Appendix: Bootstrap estimates and confidence intervals for sediment loads

Appendix: Bootstrap estimates and confidence intervals for sediment loads

Calculating a measure of uncertainty on this sediment load is not trivial. The final value is a sum of instantaneous loads, and those loads are the product of two predicted values, concentration and discharge, which are not independent of each other, as discharge is a predictor variable for concentration. Additionally, the predicted values are on the transformed scale, and there is serial correlation in the sediment concentration data, as samples are taken closely together in time.

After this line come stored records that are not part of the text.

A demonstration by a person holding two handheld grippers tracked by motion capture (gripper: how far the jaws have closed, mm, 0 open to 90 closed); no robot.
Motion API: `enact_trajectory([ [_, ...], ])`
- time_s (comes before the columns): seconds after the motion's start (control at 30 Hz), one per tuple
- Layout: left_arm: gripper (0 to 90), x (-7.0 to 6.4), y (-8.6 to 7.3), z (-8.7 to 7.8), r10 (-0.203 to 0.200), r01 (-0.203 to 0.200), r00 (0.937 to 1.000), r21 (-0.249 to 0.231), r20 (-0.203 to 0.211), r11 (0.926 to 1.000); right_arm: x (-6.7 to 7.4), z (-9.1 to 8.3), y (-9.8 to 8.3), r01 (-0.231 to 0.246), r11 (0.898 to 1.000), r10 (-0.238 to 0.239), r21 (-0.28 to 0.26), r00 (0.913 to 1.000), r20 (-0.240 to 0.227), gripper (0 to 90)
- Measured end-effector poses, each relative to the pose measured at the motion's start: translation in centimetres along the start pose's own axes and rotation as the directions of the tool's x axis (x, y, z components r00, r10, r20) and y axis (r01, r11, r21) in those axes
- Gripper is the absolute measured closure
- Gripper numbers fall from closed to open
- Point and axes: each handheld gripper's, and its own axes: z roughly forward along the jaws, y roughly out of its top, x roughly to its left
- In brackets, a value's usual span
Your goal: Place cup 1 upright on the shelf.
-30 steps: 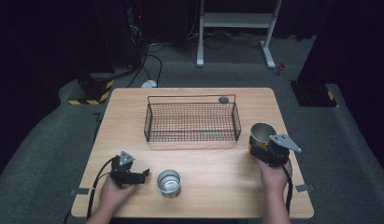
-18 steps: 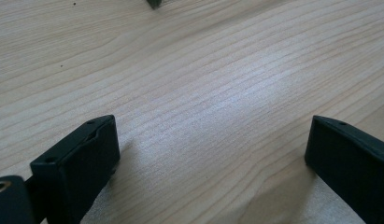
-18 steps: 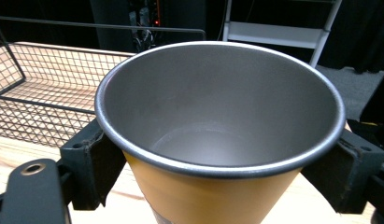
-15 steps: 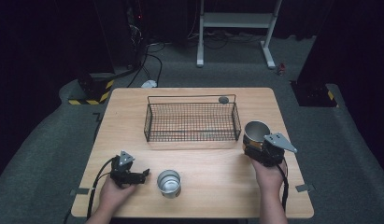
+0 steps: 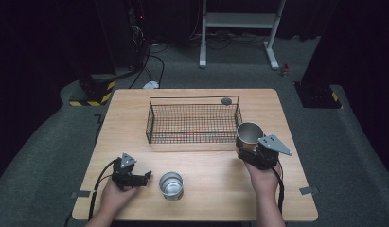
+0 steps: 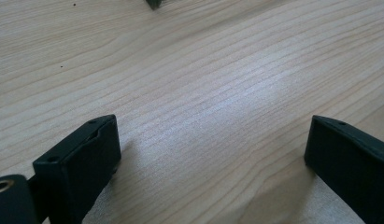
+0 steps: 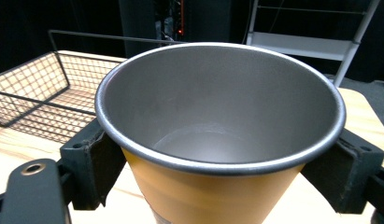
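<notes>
Right gripper (image 7: 217, 186): both pads pressed against opposite sides of the orange cup (image 7: 213, 186), just under its rolled rim, so it is clamped on the cup. Cup upright, long axis vertical, mouth up and tipped slightly toward the camera; grey metal inside, bottom visible and bare. Its base is cut off by the lower edge of the right gripper view, so whether it rests on the table (image 5: 211, 165) or is lifted clear cannot be told there. In the high view the right gripper (image 5: 251, 153) and cup (image 5: 249, 136) sit just off the right end of the basket (image 5: 192, 124), near its front corner; the grey plate and the hand (image 5: 265, 177) hide the jaws and the cup's lower half. Cup against basket wire or just apart: cannot tell. Left gripper (image 6: 213, 154): jaws wide apart with bare wood between them, holding nothing; they have just been closing slightly. Jaw tips cut off at the bottom of the left gripper view. In the high view the left gripper (image 5: 144, 177) lies low at the front left of the table, pointing right toward the steel cup (image 5: 171, 185), which stands upright, mouth up, near but apart from the jaws. A small dark round item (image 5: 226, 100) lies behind the basket's far right corner; too small to identify.
</notes>
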Motion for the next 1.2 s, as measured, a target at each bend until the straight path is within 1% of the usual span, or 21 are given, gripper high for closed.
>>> enact_trajectory([
  [0.17, 4.1, 0.0, 0.0, 0.0, 0.0, 0.0, 1.0, 0.0, 0.001, 1.0, 1.4, 0.2, 0.5, 0.0, 1.0, 0.0, -0.004, 0.9997, -0.025, 14.2],
  [0.2, 4.0, 0.0, 0.0, 0.0, 0.0, 0.0, 1.0, 0.0, 0.002, 1.0, 1.8, 0.3, 0.8, 0.009, 1.0, -0.009, -0.006, 0.9995, -0.029, 14.2],
  [0.23, 4.0, 0.0, 0.0, 0.0, 0.008, -0.008, 1.0, 0.001, 0.005, 1.0, 2.1, 0.5, 1.1, 0.018, 1.0, -0.018, -0.005, 0.9993, -0.034, 14.2],
  [0.27, 3.9, 0.0, 0.0, 0.0, 0.01, -0.01, 0.9999, 0.001, 0.007, 0.9999, 2.3, 0.6, 1.4, 0.016, 1.0, -0.016, -0.005, 0.9992, -0.037, 14.2],
  [0.4, 3.7, 0.0, 0.0, 0.0, 0.01, -0.009, 0.9999, -0.002, 0.01, 1.0, 3.1, 1.2, 2.7, 0.016, 1.0, -0.016, -0.012, 0.9995, -0.028, 14.2],
  [0.43, 3.7, 0.0, 0.0, 0.0, 0.021, -0.021, 0.9997, -0.001, 0.014, 0.9998, 3.3, 1.3, 2.9, 0.021, 1.0, -0.022, -0.014, 0.9994, -0.025, 14.2],
  [0.5, 3.7, 0.0, 0.0, 0.0, 0.021, -0.021, 0.9996, -0.003, 0.021, 0.9998, 3.7, 1.8, 3.4, 0.027, 1.0, -0.028, -0.009, 0.9996, -0.011, 14.2],
  [0.6, 3.7, 0.0, 0.0, 0.0, 0.023, -0.023, 0.9995, 0.0, 0.024, 0.9997, 4.0, 2.5, 3.8, 0.022, 1.0, -0.022, -0.004, 0.9997, -0.013, 14.2],
  [0.67, 3.7, -0.1, 0.0, 0.0, 0.023, -0.023, 0.9994, -0.001, 0.023, 0.9997, 4.3, 2.9, 4.2, 0.024, 1.0, -0.024, 0.005, 0.9997, -0.002, 14.2],
  [0.83, 3.7, -0.1, 0.0, 0.0, 0.027, -0.027, 0.9994, -0.001, 0.023, 0.9996, 4.5, 3.8, 4.7, 0.018, 1.0, -0.018, 0.016, 0.9998, -0.001, 14.2],
  [0.97, 3.7, -0.1, 0.0, 0.0, 0.026, -0.026, 0.9994, -0.001, 0.024, 0.9997, 4.9, 4.4, 5.2, 0.02, 1.0, -0.02, 0.015, 0.9998, -0.003, 14.3],
  [1.2, 3.8, -0.1, 0.0, 0.0, 0.028, -0.028, 0.9993, -0.002, 0.024, 0.9996, 5.7, 5.7, 6.2, 0.026, 1.0, -0.026, -0.004, 0.9996, -0.007, 14.3],
])
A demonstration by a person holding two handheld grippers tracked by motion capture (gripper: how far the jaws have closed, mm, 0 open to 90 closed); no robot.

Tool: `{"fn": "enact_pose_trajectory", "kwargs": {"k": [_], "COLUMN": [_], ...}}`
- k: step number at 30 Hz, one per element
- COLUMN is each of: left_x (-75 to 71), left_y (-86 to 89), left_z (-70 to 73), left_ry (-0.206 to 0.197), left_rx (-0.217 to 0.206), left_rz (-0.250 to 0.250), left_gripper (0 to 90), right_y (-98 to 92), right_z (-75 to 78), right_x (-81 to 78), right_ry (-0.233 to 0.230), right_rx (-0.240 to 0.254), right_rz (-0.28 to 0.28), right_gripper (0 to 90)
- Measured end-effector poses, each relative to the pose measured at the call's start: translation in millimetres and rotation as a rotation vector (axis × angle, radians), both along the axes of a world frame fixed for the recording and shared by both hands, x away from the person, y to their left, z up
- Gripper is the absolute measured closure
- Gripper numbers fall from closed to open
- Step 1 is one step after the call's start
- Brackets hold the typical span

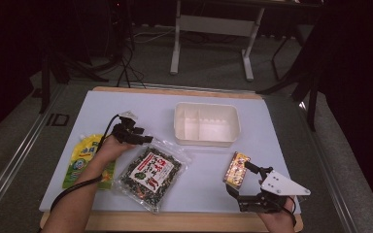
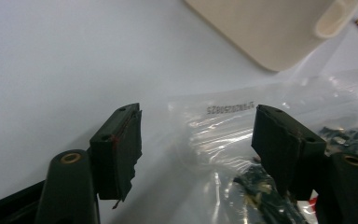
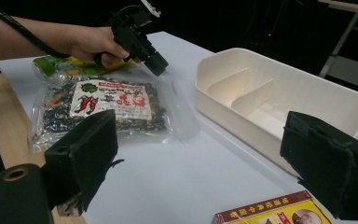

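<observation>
L gripper (image 1: 143, 139) hovering w/ jaws spread over clear top edge of spice bag (image 1: 150, 175), nothing pinched yet. Bag lying flat on bench (image 1: 272, 145), long axis slanting toward person, below-right of L gripper. R gripper (image 1: 240, 182) gaping, idling beside yellow box (image 1: 237, 169); L hand nearer.

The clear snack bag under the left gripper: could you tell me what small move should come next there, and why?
Probably ease the left gripper a little lower and close its jaws on the clear snack bag's empty top edge. The jaws stand open on either side of that flat, transparent flap and do not yet press on it, while the white divided box waits just beyond.
</observation>
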State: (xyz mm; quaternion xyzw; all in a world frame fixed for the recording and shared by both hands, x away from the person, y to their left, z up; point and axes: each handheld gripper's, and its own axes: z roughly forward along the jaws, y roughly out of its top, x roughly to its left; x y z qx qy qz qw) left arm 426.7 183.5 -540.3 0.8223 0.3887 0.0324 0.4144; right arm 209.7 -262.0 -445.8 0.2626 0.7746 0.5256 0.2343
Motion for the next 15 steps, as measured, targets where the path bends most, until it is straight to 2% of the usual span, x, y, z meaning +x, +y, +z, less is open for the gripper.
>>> {"fn": "enact_pose_trajectory", "kwargs": {"k": [2,4,8,12,15], "left_x": [3.8,4.7,7.5,9.9,11.8], "left_y": [0.2,0.5,-1.5,-1.1,-2.4], "left_z": [-3.6,-5.0,-10.2,-10.3,-10.1], "left_ry": [0.02,0.019,0.042,0.061,0.079], "left_rx": [0.021,0.022,0.021,0.004,-0.006], "left_rz": [-0.012,-0.005,-0.052,-0.057,-0.081], "left_gripper": [36.5,38.4,41.7,43.8,46.2], "right_y": [-0.1,-0.1,-0.1,-0.2,-0.1], "right_z": [-0.6,-1.0,-1.4,-2.0,-2.1], "right_x": [0.7,0.8,1.1,1.5,1.6], "right_ry": [0.003,0.007,0.009,0.016,0.015], "right_rx": [-0.002,-0.002,-0.002,-0.003,-0.004], "right_rz": [0.002,0.002,0.004,0.003,0.003], "right_gripper": [10.7,10.8,10.8,10.8,10.8]}}
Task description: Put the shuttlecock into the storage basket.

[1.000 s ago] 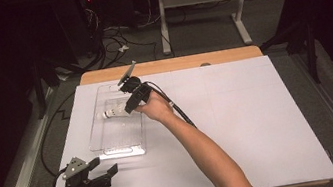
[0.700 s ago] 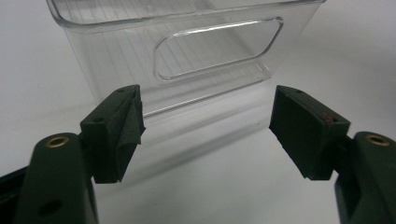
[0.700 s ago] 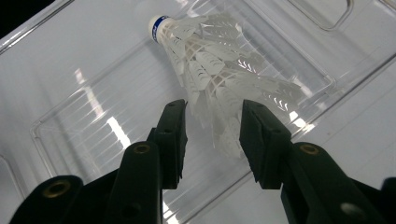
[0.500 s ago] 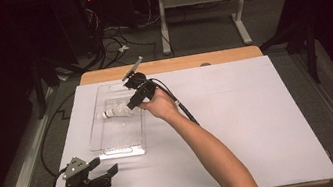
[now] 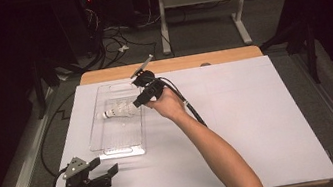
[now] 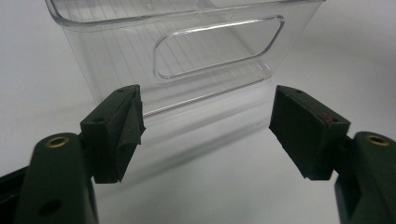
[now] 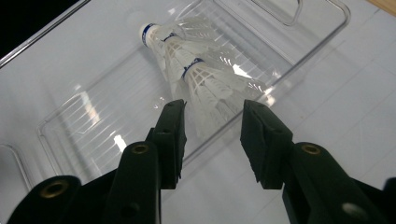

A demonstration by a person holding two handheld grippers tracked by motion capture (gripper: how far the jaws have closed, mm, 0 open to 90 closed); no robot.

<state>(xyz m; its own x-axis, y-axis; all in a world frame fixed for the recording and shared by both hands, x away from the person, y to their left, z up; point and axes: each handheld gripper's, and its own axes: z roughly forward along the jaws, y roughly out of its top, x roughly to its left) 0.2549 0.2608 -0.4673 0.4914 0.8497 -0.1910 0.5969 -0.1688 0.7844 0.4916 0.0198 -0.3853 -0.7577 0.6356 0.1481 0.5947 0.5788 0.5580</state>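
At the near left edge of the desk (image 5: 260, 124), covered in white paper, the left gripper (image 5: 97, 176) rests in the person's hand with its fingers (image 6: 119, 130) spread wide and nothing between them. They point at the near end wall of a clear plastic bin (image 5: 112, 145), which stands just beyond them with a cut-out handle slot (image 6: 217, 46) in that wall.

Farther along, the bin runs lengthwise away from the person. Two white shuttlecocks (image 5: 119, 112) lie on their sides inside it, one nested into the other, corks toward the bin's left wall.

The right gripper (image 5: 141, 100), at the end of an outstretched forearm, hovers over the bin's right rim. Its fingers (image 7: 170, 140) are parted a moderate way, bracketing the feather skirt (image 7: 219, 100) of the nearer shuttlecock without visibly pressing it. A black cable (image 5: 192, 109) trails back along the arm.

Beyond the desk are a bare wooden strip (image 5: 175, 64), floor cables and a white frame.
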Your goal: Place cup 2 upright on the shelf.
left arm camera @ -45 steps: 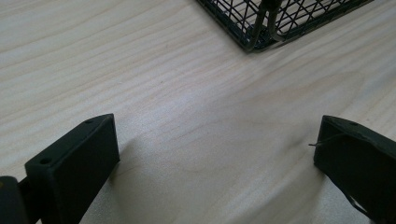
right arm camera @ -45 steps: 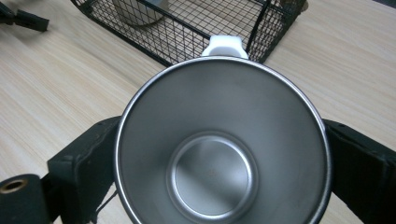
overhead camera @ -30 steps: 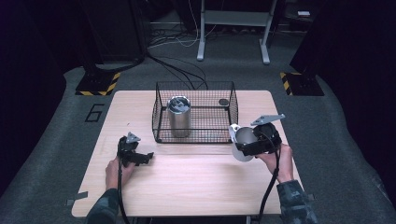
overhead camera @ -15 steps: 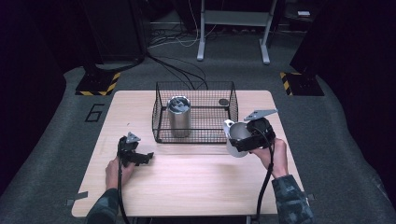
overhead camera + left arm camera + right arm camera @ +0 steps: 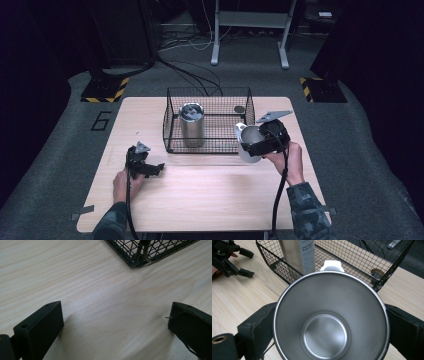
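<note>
My right gripper [image 5: 255, 142] is shut on a white mug with a steel inside [image 5: 248, 142], held in the air just right of the black wire basket [image 5: 172, 116]. In the right gripper view the mug [image 5: 329, 322] is clamped between both jaws with its mouth facing the camera, and it holds nothing. A tall steel canister [image 5: 191, 124] with a label stands upright in the basket's left part [image 5: 305, 253]. A small dark round lid [image 5: 240, 109] lies at the basket's far right corner. My left gripper [image 5: 150, 169] rests open on the table, and its jaws [image 5: 112, 325] hold nothing.
The light wooden table [image 5: 200, 200] has bare room in front of the basket and between the hands. A basket corner [image 5: 140, 258] lies just ahead of the left gripper. Cables and a metal stand are on the floor beyond the table.
The right gripper has carried the mug left and up toward the basket's right side. The left gripper has stayed where it was.
</note>
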`<state>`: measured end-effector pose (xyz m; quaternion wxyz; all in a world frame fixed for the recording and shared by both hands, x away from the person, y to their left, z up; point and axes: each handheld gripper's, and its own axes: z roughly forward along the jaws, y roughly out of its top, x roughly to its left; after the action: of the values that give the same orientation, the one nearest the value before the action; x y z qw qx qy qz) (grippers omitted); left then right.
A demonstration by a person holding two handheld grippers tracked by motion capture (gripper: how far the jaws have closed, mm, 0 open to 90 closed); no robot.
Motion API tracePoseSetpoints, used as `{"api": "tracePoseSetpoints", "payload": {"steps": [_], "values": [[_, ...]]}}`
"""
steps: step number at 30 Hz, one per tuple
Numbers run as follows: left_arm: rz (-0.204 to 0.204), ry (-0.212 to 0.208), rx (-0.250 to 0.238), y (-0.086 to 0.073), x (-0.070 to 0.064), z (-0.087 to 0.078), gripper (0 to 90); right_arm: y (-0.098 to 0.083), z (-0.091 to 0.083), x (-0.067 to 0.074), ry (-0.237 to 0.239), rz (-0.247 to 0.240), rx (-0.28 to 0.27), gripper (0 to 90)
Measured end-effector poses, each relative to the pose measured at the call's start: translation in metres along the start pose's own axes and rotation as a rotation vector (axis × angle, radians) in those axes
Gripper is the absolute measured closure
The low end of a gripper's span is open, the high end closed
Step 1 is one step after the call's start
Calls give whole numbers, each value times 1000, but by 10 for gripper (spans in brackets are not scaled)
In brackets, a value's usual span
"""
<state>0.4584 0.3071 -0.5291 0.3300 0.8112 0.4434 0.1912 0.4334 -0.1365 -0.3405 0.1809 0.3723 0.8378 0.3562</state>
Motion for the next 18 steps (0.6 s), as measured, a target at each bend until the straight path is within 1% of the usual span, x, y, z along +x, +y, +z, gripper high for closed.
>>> {"api": "tracePoseSetpoints", "payload": {"steps": [3,4,5,6,7,8,9,11,12,13,14,15,17,18], "values": [[1,-1,-2,0,0,0,0,5,2,3,5,7,4,55],[0,-1,-2,0,0,0,0,7,3,3,10,2,6,55],[0,-1,-2,0,0,0,0,8,5,3,4,5,-4,55],[0,-1,-2,0,0,0,0,9,5,3,13,-8,5,55],[0,-1,-2,0,0,0,0,11,7,3,10,-3,-6,55],[2,-1,-2,0,0,0,0,13,7,3,15,-14,0,55],[-1,-1,-2,0,0,0,0,14,8,4,14,-6,-1,55],[0,-1,-2,0,0,0,0,17,10,3,13,-21,0,55],[0,-1,-2,0,0,0,0,18,10,4,10,-14,4,55],[0,-1,-2,0,0,0,0,20,11,4,12,-21,3,55],[0,-1,-2,0,0,0,0,21,11,5,14,-15,8,55],[-1,-1,-2,0,0,0,0,22,12,4,12,-22,-1,55],[0,-1,-2,0,0,0,0,25,12,5,11,-17,9,55],[0,-1,-2,0,0,0,0,27,13,5,10,-20,-2,55]]}}
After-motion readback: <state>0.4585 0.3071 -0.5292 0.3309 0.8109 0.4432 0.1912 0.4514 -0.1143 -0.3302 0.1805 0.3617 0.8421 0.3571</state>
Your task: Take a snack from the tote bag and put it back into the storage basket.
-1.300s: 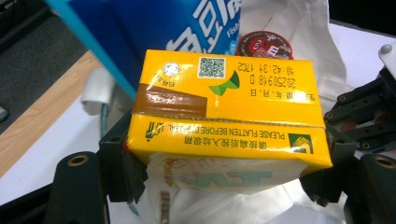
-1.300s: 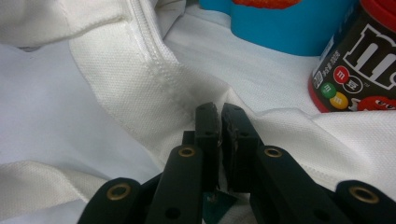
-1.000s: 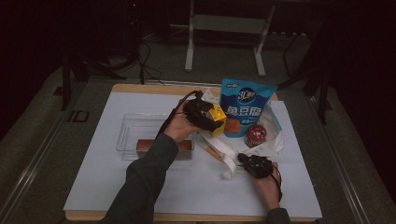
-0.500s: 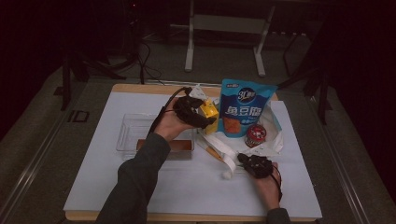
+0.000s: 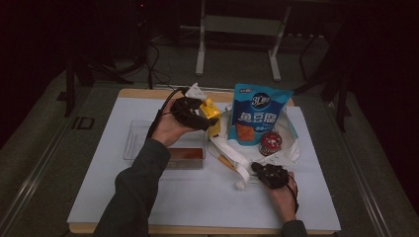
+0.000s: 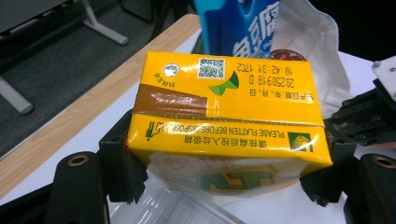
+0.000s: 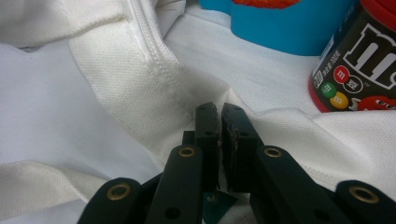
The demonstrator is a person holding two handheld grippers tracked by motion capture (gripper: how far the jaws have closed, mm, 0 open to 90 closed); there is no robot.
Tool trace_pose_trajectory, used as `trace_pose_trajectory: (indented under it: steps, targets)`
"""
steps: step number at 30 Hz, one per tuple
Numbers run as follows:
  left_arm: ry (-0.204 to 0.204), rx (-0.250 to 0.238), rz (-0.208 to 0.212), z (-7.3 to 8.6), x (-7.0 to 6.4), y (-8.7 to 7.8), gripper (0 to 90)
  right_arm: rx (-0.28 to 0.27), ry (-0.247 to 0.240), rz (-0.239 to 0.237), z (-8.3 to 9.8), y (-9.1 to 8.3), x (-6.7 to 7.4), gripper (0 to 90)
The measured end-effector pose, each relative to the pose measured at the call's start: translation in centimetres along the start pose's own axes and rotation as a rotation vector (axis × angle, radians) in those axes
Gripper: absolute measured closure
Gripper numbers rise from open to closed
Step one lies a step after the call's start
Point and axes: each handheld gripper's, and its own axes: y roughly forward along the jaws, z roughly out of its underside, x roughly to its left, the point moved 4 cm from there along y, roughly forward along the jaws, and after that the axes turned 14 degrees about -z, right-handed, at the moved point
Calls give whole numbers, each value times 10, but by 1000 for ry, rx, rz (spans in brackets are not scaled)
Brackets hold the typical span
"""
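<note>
The clear tray lies at the left of the table, seemingly waiting for items; just to its right the left gripper grasps the yellow carton across its width, lifted above the table; further right the right gripper, clenched, pins the white bag, probably to steady it.

**Dark room, lit table**

I work at a wooden table under a white cover sheet, the only bright spot. Grey carpeted floor runs round it, dim. Far off stands a pale metal frame on two legs; dark cables trail on the floor far left. Far wall lost in black.
</note>
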Motion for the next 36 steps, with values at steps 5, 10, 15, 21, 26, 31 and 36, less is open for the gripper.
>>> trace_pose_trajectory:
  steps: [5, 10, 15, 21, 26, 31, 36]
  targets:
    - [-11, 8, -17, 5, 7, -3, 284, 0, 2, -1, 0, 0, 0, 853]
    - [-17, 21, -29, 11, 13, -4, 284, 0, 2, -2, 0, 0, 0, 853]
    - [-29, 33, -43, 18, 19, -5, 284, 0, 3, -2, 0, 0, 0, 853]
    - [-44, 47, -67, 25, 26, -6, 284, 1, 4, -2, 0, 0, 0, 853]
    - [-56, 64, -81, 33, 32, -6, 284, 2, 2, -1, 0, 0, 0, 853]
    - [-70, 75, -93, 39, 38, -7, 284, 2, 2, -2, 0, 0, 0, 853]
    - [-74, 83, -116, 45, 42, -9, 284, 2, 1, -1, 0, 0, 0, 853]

In order to calculate 95% confidence intervals on the sediment loads, a bootstrap method was developed that addresses all of these issues (Slaets et al. in revision). The bootstrap is a Monte Carlo-type method that generates the sampling distribution of a statistic by resampling a large number of times, either from the original observations or from a parametric distribution, to obtain new bootstrap datasets, on each of which the sediment load is calculated. This large number of bootstrap sediment loads provides an empirical distribution, which can be used to estimate the 2.5th and 97.5th percentiles. These percentiles are the limits of the 95% confidence interval (Efron and Tibshirani 1993). In our dataset, 2000 bootstrap replicates resulted in smooth histograms and reproducible percentiles. The developed method thus accounts for uncertainty in the parameter estimates of both the discharge and sediment rating curves, and uncertainty due to residual scatter in the sediment concentrations. In this approach, the final bootstrap process consists of three steps:

  1. (1)

    Non-parametric bootstrapping of the (stage, discharge) pairs in order to obtain 2000 bootstrap stage-discharge equations, and thus 2000 time series predictions for bootstrapped discharge;

  2. (2)

    Non-parametric bootstrapping of the sediment concentration dataset, by drawing whole events (to keep the serial correlation intact) and individual base-flow samples, resulting in 2000 bootstrap sediment rating curves, and thus 2000 time series predictions of continuous suspended sediment concentration;

  3. (3)

    Adding a simulated error term to the concentration predictions to account for inherent residual scatter in the data and to facilitate the back-transformation from the log-scale.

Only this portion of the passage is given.